=== Exercise brief ===
A verbatim copy of all the data is required; the pictures should not appear in it.

Stored dataset items:
····················
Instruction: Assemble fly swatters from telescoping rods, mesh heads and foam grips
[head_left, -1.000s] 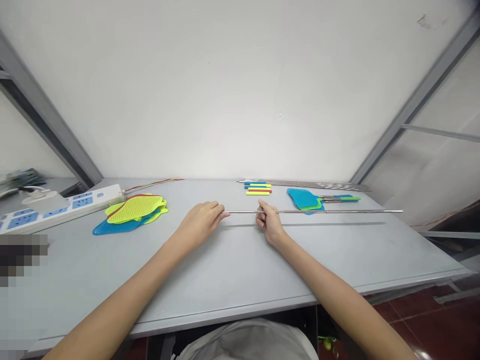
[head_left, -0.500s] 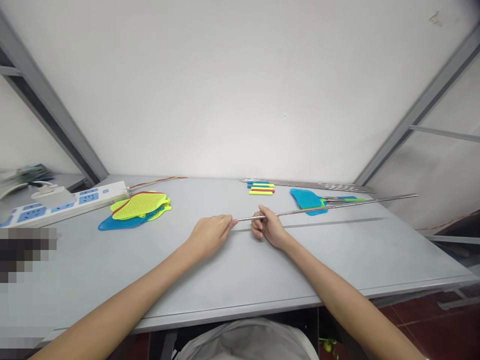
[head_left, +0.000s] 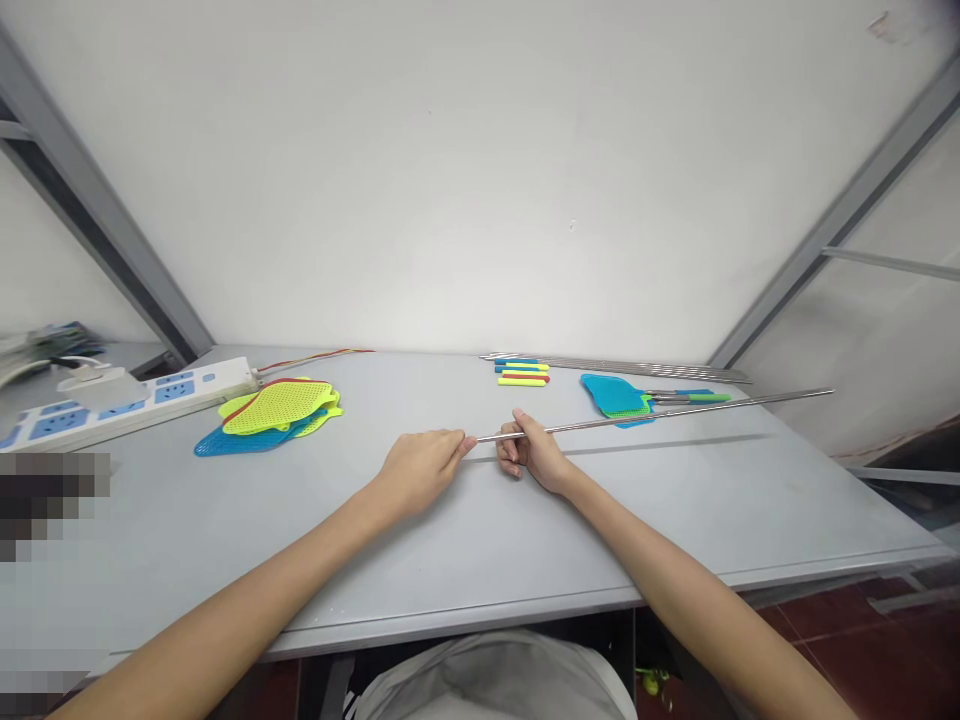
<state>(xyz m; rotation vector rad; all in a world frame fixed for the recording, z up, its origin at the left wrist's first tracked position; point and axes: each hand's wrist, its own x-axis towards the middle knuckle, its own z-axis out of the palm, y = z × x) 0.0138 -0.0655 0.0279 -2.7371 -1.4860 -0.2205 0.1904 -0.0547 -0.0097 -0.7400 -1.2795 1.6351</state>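
Observation:
A long, thin metal rod (head_left: pixel 675 412) slants up to the right above the table, and its shadow falls on the surface. My left hand (head_left: pixel 426 462) is closed around its left end, with the thumb pointing right; that end is hidden in the fist. A short way along, my right hand (head_left: pixel 534 450) grips the same rod, its fingers curled under and thumb on top. Just beyond my hands lie several short coloured handles (head_left: pixel 523 375) in blue, yellow and red. Behind the rod rests a small stack of fly swatters (head_left: pixel 619 395) with blue and green heads.
Several loose metal rods (head_left: pixel 645 369) lie along the wall (head_left: pixel 450 200). Yellow, red and blue swatter heads (head_left: pixel 281 408) are piled on the left of the grey table (head_left: pixel 465 560). A white power strip (head_left: pixel 169 395) with a plugged-in adapter lies behind them.
My right hand has shifted very slightly left along the rod. My left hand and the rod stay nearly where they were; the camera view has tilted a little.

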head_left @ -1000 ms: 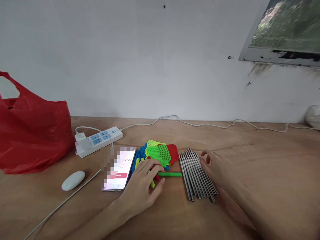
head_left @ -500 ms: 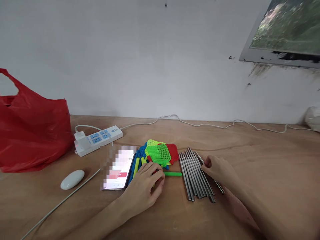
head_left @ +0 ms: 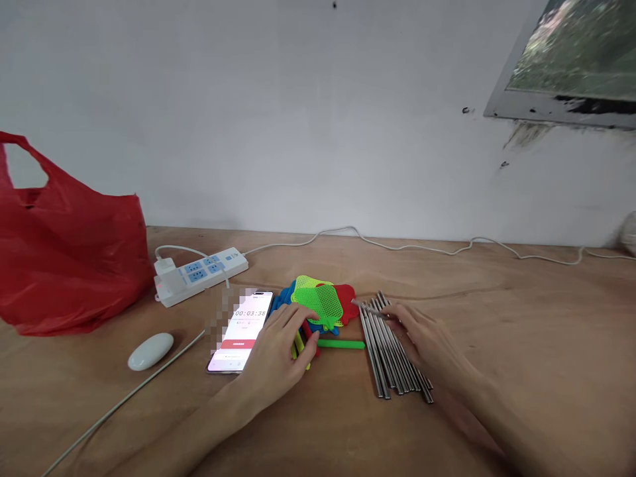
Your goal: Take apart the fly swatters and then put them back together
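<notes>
My right hand (head_left: pixel 422 334) pinches one thin metal rod (head_left: pixel 368 309), whose far end points left above a row of similar metal rods (head_left: pixel 392 358) lying side by side. Over a heap of plastic fly swatter pieces rests my left hand (head_left: pixel 278 348), thumb and fingers apart, holding nothing that I can see. A green mesh head (head_left: pixel 320 306) lies on top there, with a yellow-green one (head_left: pixel 307 283) and a red one (head_left: pixel 346 301) beneath. A green handle (head_left: pixel 342 344) sticks out to the right of my left fingertips. The left hand partly hides red, yellow and blue pieces.
A phone (head_left: pixel 246 324) with a running timer lies left of the heap. Behind it are a white power strip (head_left: pixel 201 276) and a cable (head_left: pixel 407 248) along the wall. A white mouse (head_left: pixel 150 351) and red plastic bag (head_left: pixel 74 258) are at left.
My right hand has lifted one rod from the right side of the row and swung it leftward over the others. The left thumb and fingers have spread a little; the view has shifted slightly.
</notes>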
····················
=== Solution ===
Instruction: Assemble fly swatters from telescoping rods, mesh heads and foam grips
[head_left, -1.000s] 
[head_left, -0.500s] 
[head_left, +0.000s] 
<state>(xyz m; rotation vector rad; all in a world frame fixed for the recording, z up, its origin at the left wrist's first tracked position; point and axes: each hand's wrist, its own x-axis towards the middle knuckle, its own z-axis out of the palm, y = z × x) 0.0138 -0.0655 0.0279 -2.7371 -1.4860 -0.2205 0.1904 -0.0547 -0.0097 -0.7400 -1.2795 1.6351</state>
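Observation:
A long, thin metal rod (head_left: pixel 675 412) slants up to the right above the table, and its shadow falls on the surface. My left hand (head_left: pixel 426 462) is closed around its left end, with the thumb pointing right; that end is hidden in the fist. A short way along, my right hand (head_left: pixel 534 450) grips the same rod, its fingers curled under and thumb on top. Just beyond my hands lie several short coloured handles (head_left: pixel 523 375) in blue, yellow and red. Behind the rod rests a small stack of fly swatters (head_left: pixel 619 395) with blue and green heads.
Several loose metal rods (head_left: pixel 645 369) lie along the wall (head_left: pixel 450 200). Yellow, red and blue swatter heads (head_left: pixel 281 408) are piled on the left of the grey table (head_left: pixel 465 560). A white power strip (head_left: pixel 169 395) with a plugged-in adapter lies behind them.
My right hand has shifted very slightly left along the rod. My left hand and the rod stay nearly where they were; the camera view has tilted a little.
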
head_left @ -1000 ms: 
head_left @ -500 ms: 
head_left @ +0 ms: 
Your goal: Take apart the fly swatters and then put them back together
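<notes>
My right hand (head_left: pixel 422 334) pinches one thin metal rod (head_left: pixel 368 309), whose far end points left above a row of similar metal rods (head_left: pixel 392 358) lying side by side. Over a heap of plastic fly swatter pieces rests my left hand (head_left: pixel 278 348), thumb and fingers apart, holding nothing that I can see. A green mesh head (head_left: pixel 320 306) lies on top there, with a yellow-green one (head_left: pixel 307 283) and a red one (head_left: pixel 346 301) beneath. A green handle (head_left: pixel 342 344) sticks out to the right of my left fingertips. The left hand partly hides red, yellow and blue pieces.
A phone (head_left: pixel 246 324) with a running timer lies left of the heap. Behind it are a white power strip (head_left: pixel 201 276) and a cable (head_left: pixel 407 248) along the wall. A white mouse (head_left: pixel 150 351) and red plastic bag (head_left: pixel 74 258) are at left.
My right hand has lifted one rod from the right side of the row and swung it leftward over the others. The left thumb and fingers have spread a little; the view has shifted slightly.
</notes>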

The exercise is done, and nothing more is needed.